▶ TRY IT
Repeat the listing that follows character for character, omitting images.

▼

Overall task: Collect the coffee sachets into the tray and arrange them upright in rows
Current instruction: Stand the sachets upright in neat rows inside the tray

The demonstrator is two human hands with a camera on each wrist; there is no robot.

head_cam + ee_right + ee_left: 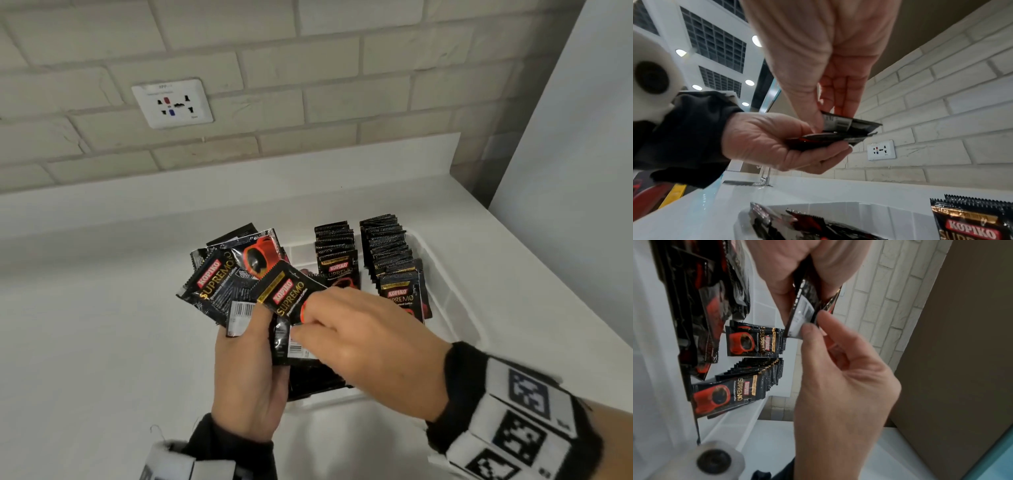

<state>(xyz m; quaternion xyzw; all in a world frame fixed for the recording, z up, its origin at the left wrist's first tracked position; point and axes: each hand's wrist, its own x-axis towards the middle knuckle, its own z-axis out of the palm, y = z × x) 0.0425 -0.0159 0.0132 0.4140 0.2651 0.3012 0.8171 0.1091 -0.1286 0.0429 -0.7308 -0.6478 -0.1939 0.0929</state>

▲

▶ EXPECTED ANSWER
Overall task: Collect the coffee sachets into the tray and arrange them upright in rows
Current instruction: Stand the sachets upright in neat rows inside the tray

The demonstrator is two human hands with a camera on each wrist; there is no robot.

head_cam + ee_right + ee_left: 

<state>(xyz m; quaternion xyzw; all in a world frame fixed for the recording, z up, its origin at the left wrist's first tracked position; point and axes: each hand's wrist, its own x-axis towards the middle knuckle, its own z-axis out of the palm, y = z × x) 0.0425 -0.0159 0.0132 0.4140 0.2651 0.3012 0.8171 0.1091 -0.1286 0.0429 -0.7308 -0.6478 -0.1939 0.0929</state>

The exercise is complete as it stands.